-------- DATA TO PROCESS
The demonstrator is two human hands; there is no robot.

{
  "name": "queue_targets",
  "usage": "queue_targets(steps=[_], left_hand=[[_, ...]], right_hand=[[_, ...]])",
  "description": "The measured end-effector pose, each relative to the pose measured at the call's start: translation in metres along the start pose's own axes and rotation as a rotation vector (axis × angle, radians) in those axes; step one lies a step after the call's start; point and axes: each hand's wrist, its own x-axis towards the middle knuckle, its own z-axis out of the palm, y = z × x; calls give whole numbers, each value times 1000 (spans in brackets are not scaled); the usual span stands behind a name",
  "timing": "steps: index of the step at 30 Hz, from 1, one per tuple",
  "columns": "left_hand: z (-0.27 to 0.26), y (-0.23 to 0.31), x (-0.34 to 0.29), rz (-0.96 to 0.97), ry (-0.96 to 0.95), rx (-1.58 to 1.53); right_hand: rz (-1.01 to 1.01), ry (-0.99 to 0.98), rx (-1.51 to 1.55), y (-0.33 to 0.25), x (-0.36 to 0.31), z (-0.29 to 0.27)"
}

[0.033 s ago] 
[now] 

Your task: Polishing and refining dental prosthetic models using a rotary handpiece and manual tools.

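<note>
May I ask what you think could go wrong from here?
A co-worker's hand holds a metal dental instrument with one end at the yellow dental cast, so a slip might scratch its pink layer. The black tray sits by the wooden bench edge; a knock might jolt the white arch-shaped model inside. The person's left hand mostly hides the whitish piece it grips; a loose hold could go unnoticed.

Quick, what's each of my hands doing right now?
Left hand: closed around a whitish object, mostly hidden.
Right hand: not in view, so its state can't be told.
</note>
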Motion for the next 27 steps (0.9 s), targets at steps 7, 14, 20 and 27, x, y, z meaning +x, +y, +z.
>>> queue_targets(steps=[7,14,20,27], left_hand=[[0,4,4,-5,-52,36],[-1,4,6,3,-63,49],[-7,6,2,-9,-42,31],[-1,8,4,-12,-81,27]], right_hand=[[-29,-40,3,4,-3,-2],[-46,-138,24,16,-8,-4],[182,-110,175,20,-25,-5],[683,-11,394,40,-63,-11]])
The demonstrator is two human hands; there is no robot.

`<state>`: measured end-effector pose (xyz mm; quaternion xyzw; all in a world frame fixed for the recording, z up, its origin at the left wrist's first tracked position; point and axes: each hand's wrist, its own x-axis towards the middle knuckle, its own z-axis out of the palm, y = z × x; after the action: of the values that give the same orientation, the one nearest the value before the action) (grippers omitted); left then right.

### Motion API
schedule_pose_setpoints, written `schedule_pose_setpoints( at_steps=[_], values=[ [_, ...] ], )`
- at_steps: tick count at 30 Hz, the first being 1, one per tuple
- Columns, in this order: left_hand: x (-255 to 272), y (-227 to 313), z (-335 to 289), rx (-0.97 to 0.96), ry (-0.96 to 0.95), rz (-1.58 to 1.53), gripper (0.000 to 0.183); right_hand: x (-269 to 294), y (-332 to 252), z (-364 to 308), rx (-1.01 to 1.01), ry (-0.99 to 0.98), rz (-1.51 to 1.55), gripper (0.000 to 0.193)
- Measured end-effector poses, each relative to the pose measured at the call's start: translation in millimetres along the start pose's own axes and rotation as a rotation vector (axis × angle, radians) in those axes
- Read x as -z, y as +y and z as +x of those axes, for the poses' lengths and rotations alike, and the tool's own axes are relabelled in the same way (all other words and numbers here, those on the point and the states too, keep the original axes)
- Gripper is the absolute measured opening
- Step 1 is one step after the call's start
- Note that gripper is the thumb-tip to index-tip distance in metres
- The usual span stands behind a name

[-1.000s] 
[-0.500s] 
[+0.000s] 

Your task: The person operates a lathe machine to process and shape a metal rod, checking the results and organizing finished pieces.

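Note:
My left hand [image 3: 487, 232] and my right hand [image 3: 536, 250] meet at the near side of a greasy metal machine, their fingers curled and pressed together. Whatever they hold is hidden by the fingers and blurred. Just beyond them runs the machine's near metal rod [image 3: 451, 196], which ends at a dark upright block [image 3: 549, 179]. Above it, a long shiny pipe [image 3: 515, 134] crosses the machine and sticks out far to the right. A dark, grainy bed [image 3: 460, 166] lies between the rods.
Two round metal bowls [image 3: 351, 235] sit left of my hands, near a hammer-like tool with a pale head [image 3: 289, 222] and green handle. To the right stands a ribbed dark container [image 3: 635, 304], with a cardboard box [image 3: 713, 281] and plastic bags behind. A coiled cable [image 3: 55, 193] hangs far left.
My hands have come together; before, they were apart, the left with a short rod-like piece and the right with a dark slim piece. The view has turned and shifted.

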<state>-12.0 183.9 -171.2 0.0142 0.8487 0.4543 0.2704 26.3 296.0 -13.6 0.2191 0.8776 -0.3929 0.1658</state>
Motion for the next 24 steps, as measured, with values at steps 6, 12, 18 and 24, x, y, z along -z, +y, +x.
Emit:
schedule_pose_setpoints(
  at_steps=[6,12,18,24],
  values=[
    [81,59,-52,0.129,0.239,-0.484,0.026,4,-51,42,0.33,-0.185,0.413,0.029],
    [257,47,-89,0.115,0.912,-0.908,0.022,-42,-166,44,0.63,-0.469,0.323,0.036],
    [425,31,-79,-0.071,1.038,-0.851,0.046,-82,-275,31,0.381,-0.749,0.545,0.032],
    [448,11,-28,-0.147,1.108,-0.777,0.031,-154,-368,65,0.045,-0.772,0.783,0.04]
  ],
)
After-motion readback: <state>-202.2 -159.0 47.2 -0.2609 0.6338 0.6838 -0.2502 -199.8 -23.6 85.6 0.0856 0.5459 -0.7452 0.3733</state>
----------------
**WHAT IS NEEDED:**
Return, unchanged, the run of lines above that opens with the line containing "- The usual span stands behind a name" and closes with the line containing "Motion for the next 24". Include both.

**THE ANSWER:**
- The usual span stands behind a name

[-1.000s] 
[-0.500s] 
[+0.000s] 

Your task: The person operates a lathe machine to process and shape a metal rod, checking the results and organizing finished pieces.

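Note:
My left hand [image 3: 487, 232] and my right hand [image 3: 536, 250] meet at the near side of a greasy metal machine, their fingers curled and pressed together. Whatever they hold is hidden by the fingers and blurred. Just beyond them runs the machine's near metal rod [image 3: 451, 196], which ends at a dark upright block [image 3: 549, 179]. Above it, a long shiny pipe [image 3: 515, 134] crosses the machine and sticks out far to the right. A dark, grainy bed [image 3: 460, 166] lies between the rods.
Two round metal bowls [image 3: 351, 235] sit left of my hands, near a hammer-like tool with a pale head [image 3: 289, 222] and green handle. To the right stands a ribbed dark container [image 3: 635, 304], with a cardboard box [image 3: 713, 281] and plastic bags behind. A coiled cable [image 3: 55, 193] hangs far left.
My hands have come together; before, they were apart, the left with a short rod-like piece and the right with a dark slim piece. The view has turned and shifted.
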
<state>-12.0 183.9 -171.2 0.0142 0.8487 0.4543 0.2704 26.3 296.0 -13.6 0.2191 0.8776 -0.3929 0.1658</state>
Motion for the next 24 steps, as measured, with values at steps 6, 12, 18 and 24, x, y, z along -z, +y, +x.

The requested output has been given in full.